WHAT YOU SHOULD DO
Lines containing "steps" should be pulled from the material below.

INPUT DATA
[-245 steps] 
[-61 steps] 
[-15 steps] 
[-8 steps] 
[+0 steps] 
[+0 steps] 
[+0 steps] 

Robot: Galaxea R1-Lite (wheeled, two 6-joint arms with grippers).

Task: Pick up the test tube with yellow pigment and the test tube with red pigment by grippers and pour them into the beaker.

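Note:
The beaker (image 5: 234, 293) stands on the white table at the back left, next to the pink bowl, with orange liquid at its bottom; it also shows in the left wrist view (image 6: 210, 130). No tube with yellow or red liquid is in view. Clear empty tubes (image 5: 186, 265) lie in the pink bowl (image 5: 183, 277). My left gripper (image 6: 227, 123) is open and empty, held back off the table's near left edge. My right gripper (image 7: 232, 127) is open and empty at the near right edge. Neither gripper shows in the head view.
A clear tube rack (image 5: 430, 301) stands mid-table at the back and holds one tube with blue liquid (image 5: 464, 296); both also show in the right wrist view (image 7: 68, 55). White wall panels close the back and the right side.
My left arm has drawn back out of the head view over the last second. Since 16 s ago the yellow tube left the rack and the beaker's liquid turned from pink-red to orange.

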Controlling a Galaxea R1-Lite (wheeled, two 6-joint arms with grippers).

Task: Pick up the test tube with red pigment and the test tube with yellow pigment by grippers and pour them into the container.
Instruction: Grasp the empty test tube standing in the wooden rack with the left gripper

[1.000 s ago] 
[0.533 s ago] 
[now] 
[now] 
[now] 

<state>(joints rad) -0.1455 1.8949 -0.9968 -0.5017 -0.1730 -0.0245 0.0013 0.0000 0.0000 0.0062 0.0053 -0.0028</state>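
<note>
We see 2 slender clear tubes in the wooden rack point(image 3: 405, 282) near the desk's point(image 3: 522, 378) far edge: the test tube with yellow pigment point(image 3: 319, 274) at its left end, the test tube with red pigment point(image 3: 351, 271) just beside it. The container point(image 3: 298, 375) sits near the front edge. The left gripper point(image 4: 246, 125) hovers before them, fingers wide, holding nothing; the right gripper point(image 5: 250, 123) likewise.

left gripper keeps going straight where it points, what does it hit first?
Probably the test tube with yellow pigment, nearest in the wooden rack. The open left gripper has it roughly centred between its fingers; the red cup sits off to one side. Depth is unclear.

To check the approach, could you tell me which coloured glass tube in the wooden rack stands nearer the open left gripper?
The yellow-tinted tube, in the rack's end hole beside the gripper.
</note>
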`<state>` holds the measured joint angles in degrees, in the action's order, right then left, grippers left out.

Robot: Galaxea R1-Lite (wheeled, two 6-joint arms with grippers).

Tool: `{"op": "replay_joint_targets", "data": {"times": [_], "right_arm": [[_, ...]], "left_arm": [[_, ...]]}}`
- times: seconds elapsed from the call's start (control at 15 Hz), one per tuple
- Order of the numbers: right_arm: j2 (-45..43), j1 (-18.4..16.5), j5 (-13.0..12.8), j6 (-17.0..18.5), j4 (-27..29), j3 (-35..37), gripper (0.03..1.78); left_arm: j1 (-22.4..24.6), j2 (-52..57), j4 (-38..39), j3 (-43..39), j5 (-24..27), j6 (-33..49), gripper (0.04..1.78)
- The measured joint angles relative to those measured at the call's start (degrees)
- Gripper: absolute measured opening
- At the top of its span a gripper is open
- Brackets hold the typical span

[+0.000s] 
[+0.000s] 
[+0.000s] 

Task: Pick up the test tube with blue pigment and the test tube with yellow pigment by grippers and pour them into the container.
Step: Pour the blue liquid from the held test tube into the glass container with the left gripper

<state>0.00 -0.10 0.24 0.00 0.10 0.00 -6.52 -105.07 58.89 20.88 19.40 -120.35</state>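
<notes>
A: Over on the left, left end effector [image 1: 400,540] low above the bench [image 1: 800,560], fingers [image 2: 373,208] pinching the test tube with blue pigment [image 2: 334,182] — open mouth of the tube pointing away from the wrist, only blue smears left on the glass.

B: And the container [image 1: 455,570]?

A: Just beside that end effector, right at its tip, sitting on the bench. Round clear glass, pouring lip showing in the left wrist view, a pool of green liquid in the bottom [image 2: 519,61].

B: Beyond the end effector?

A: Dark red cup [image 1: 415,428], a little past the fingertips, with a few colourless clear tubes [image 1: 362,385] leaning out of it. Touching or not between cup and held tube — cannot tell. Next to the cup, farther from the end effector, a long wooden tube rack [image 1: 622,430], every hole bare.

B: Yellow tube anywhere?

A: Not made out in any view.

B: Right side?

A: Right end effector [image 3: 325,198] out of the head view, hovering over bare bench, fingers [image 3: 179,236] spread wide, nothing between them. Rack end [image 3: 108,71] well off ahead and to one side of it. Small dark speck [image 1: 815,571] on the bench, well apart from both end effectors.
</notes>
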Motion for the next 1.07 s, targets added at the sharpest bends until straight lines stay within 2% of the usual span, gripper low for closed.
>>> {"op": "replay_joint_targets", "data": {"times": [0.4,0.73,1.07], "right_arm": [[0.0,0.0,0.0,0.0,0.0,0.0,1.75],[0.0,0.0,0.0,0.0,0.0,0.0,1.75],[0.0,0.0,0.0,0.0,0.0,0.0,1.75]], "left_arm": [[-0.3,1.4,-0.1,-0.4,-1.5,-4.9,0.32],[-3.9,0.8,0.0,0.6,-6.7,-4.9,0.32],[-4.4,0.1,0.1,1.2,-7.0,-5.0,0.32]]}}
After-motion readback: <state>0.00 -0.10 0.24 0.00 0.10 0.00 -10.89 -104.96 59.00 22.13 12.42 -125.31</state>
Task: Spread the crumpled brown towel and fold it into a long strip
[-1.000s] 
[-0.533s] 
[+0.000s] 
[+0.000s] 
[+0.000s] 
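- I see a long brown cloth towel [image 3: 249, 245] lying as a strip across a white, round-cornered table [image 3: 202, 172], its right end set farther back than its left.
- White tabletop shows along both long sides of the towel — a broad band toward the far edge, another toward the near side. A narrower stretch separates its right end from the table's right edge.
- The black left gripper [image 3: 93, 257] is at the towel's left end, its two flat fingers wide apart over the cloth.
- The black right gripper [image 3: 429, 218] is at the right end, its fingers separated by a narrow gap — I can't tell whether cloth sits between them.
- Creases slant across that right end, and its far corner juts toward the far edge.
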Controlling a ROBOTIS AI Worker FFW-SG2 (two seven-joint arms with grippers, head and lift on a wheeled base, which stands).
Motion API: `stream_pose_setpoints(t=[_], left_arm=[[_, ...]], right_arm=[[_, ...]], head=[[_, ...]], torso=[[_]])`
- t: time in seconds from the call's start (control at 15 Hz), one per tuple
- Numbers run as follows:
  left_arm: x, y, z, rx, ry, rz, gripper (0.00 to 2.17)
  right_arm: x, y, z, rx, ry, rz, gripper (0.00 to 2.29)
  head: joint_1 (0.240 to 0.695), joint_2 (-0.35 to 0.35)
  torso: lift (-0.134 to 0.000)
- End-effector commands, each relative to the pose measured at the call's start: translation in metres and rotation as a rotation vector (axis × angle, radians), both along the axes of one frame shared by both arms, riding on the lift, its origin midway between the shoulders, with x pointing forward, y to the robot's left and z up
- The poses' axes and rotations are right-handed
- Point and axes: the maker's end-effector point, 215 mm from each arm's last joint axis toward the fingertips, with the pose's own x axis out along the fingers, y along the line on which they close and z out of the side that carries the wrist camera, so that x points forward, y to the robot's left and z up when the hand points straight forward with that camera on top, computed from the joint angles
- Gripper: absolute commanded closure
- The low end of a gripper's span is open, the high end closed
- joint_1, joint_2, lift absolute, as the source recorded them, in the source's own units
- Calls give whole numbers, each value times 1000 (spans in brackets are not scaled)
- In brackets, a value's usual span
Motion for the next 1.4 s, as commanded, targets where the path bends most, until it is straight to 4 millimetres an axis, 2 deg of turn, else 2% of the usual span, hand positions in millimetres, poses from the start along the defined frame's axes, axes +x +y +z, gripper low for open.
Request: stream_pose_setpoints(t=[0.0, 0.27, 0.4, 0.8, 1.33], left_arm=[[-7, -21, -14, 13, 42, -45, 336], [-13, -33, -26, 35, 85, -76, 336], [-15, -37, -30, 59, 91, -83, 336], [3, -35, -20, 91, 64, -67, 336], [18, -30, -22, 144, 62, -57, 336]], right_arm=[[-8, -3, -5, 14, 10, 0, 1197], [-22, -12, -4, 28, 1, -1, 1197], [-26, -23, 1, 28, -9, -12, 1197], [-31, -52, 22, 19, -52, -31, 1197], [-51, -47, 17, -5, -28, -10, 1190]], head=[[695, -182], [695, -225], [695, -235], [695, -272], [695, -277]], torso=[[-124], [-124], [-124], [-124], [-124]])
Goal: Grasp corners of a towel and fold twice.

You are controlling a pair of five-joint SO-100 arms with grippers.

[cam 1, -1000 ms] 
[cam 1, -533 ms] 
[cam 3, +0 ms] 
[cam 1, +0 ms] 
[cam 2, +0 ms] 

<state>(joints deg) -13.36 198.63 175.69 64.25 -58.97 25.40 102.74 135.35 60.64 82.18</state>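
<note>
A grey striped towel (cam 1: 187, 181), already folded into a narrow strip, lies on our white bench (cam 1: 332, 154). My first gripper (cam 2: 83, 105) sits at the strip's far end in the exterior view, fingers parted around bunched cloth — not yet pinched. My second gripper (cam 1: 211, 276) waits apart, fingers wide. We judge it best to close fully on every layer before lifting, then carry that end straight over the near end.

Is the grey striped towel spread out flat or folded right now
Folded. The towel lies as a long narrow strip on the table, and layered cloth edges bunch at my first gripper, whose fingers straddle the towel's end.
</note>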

TASK SOLUTION
[-245 steps] 
[-61 steps] 
[-15 steps] 
[-8 steps] 
[+0 steps] 
[+0 steps] 
[+0 steps] 

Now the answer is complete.